Description of the task
An exact copy of each line below is needed, with no images in it.

Exercise data
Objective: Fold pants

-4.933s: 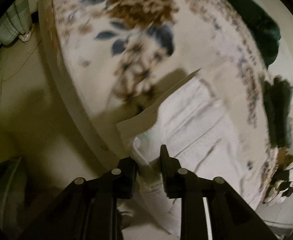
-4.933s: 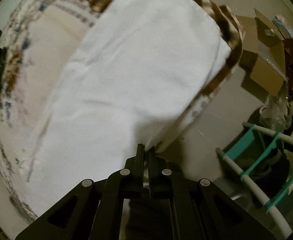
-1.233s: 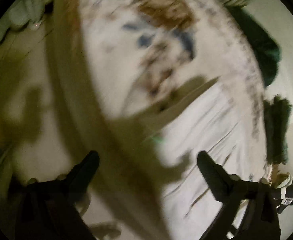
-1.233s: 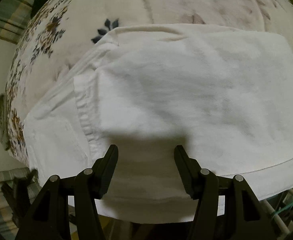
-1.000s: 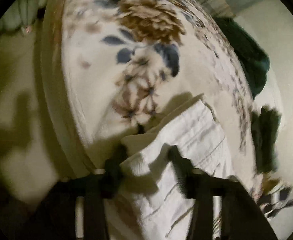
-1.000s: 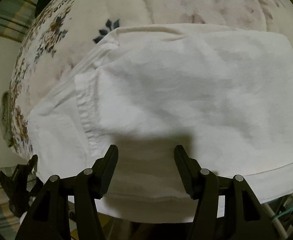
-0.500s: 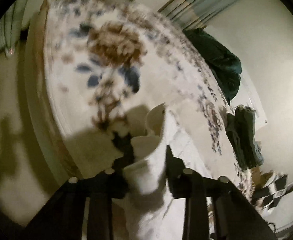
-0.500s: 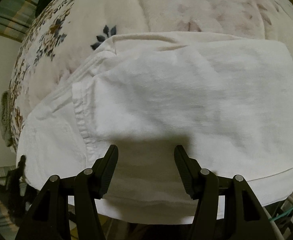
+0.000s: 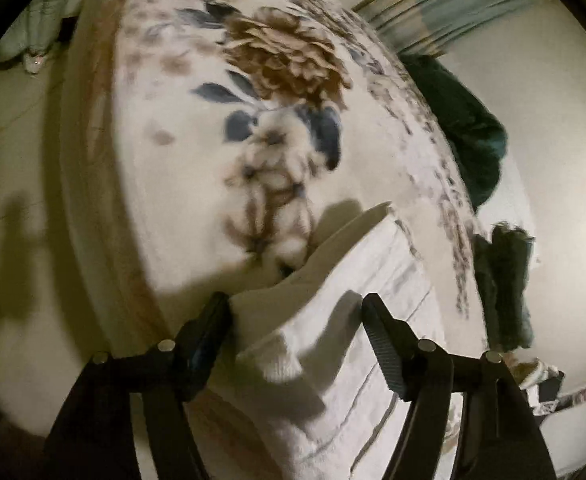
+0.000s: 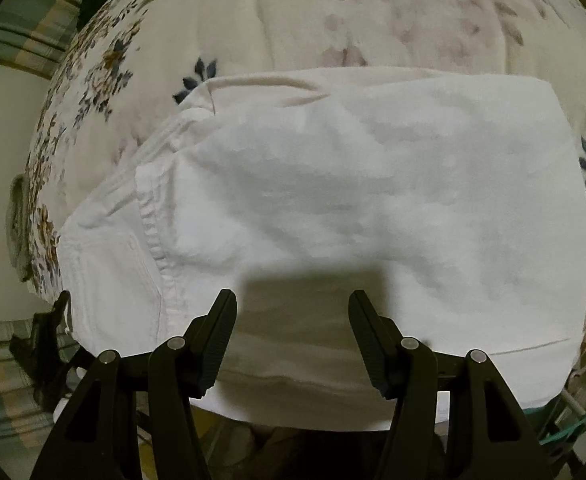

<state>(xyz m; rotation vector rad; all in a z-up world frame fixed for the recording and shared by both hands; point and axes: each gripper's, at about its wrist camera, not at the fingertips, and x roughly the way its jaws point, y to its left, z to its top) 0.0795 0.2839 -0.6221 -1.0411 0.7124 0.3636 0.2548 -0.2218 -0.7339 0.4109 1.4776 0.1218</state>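
White pants [image 10: 373, 200] on floral bed [image 10: 373, 12]

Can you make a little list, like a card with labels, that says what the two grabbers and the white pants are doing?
pants: white pants, folded, lying on the floral blanket
left gripper: left gripper open, fingers either side of a raised corner of the pants
right gripper: right gripper open, over the pants' near edge, gripping nothing
nearby: dark green cloth past the bed's far side

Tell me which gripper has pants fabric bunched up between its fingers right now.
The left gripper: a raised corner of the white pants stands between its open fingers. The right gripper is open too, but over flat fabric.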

Response
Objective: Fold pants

-4.933s: 
-4.933s: 
-1.233s: 
-1.233s: 
-1.000s: 
-1.000s: 
-0.500s: 
-0.500s: 
+0.000s: 
+0.000s: 

<state>(xyz m; rotation vector rad; all in a z-up world frame fixed for the recording and shared by both hands; point and axes: each gripper's, at about its wrist camera, not at the fingertips, and x roughly the way its jaws point, y to its left, z to its top) 0.0795 0.2839 -0.6221 -1.0411 0.7124 0.3636 0.2548 -0.2218 -0.7339 0.4109 1.4776 0.1218</state>
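White pants [image 10: 373, 200] on floral bed [image 10: 373, 12]

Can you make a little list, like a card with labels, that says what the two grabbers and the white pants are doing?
pants: white pants, folded, lying on the floral blanket
left gripper: left gripper open, fingers either side of a raised corner of the pants
right gripper: right gripper open, over the pants' near edge, gripping nothing
nearby: dark green cloth past the bed's far side

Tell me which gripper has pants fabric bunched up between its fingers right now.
The left gripper: a raised corner of the white pants stands between its open fingers. The right gripper is open too, but over flat fabric.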

The exercise is done, with nothing more to add.